Repeat the listing below in full.

[DATA SECTION]

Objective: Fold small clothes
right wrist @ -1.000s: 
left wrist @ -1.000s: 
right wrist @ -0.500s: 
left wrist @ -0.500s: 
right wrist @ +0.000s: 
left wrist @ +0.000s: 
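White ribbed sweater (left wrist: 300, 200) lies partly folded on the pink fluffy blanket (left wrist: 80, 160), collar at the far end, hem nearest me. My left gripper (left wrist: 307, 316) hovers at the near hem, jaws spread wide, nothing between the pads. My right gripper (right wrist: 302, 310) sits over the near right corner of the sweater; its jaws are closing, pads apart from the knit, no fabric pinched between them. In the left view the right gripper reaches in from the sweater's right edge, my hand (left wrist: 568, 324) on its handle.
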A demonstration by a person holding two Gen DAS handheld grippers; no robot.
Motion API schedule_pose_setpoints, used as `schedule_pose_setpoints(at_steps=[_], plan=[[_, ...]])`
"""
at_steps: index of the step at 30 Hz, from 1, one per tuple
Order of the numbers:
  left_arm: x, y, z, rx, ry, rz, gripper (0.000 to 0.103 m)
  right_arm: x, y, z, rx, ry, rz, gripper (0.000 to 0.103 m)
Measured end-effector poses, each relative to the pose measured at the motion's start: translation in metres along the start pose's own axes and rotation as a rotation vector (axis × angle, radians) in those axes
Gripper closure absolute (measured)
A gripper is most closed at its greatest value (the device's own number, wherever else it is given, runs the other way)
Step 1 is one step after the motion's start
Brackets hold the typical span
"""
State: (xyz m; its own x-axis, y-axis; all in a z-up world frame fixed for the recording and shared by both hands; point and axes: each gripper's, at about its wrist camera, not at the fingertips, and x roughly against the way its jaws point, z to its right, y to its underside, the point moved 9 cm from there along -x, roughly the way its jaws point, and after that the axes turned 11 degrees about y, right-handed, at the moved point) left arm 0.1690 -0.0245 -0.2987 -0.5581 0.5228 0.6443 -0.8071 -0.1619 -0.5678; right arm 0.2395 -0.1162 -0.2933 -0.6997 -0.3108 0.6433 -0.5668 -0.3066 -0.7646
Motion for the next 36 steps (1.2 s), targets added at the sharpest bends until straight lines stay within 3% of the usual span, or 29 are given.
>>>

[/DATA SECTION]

-- EXERCISE ANSWER --
Objective: Fold small clothes
right wrist @ -1.000s: 
left wrist @ -1.000s: 
right wrist @ -0.500s: 
left wrist @ -0.500s: 
right wrist @ +0.000s: 
left wrist @ +0.000s: 
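White ribbed sweater (left wrist: 300, 200) lies partly folded on the pink fluffy blanket (left wrist: 80, 160), collar at the far end, hem nearest me. My left gripper (left wrist: 307, 316) hovers at the near hem, jaws spread wide, nothing between the pads. My right gripper (right wrist: 302, 310) sits over the near right corner of the sweater; its jaws are closing, pads apart from the knit, no fabric pinched between them. In the left view the right gripper reaches in from the sweater's right edge, my hand (left wrist: 568, 324) on its handle.
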A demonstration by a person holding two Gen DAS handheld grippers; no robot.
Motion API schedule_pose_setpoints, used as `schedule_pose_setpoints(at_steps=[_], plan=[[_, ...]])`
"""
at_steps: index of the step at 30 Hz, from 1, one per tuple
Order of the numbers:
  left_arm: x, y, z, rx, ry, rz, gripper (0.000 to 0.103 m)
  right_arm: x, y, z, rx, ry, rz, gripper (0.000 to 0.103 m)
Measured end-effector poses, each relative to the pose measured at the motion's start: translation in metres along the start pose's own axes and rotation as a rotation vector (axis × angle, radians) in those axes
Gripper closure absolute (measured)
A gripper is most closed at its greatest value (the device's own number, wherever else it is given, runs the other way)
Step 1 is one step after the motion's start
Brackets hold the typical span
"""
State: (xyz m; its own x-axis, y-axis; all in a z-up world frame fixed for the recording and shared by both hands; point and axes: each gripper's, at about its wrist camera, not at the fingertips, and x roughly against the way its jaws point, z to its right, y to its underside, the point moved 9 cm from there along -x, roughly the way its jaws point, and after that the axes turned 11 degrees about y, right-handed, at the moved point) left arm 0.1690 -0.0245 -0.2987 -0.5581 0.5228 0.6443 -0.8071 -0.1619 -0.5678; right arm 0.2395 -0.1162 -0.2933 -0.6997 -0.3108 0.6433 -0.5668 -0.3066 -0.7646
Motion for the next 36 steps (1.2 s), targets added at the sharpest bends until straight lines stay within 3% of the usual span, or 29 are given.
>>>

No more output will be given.